▸ TASK STATEMENT:
All that is wanted is the exact lines from the first line of the data below through the line with "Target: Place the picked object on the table", both ends included, with pictures omitted.

▸ SOURCE DATA:
>>>

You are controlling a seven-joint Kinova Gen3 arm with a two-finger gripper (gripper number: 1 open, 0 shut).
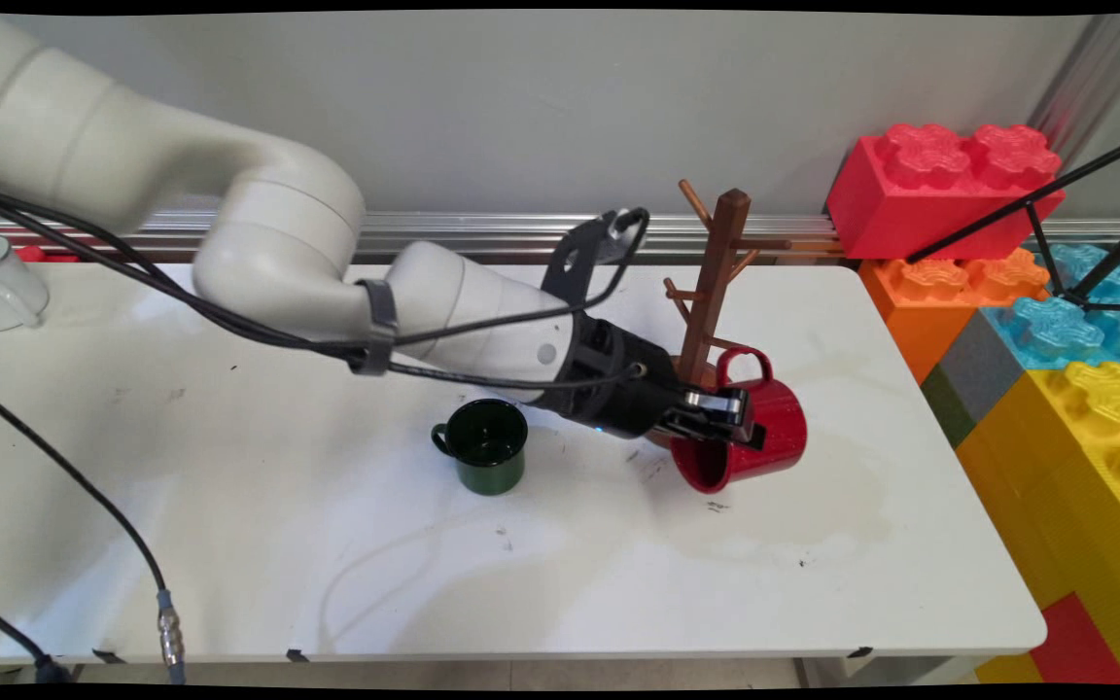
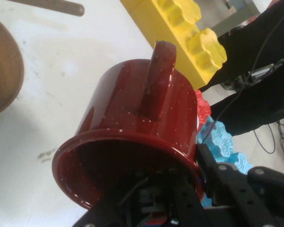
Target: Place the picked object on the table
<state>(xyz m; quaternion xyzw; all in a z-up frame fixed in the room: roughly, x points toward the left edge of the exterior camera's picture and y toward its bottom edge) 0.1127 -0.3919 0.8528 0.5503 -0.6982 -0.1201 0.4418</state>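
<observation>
White surface, wall behind. Black two-finger tool is clamped over the rim of a glossy red enamel mug, tipped sideways just beside the brown wooden mug tree. Mug looks rigid, light, slick; rim pinch suits. Dark green enamel mug stands near the tree.

A dark red speckled mug is filling the middle of the view, lying tilted with its open rim turned toward the camera and its handle pointing up. The gripper is rising from the bottom edge, its black linkage crossing the mug's rim, one finger sitting outside the wall at the right. White table is showing behind the mug. A brown wooden base is sitting at the left edge, a wooden peg along the top. Yellow blocks are standing past the table's edge, with blue and red ones beside them.
</observation>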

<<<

▸ RESPONSE BOX:
You are controlling a seven-joint Kinova Gen3 arm with a two-finger gripper (gripper number: 1 open, 0 shut).
Target: Place the picked object on the table

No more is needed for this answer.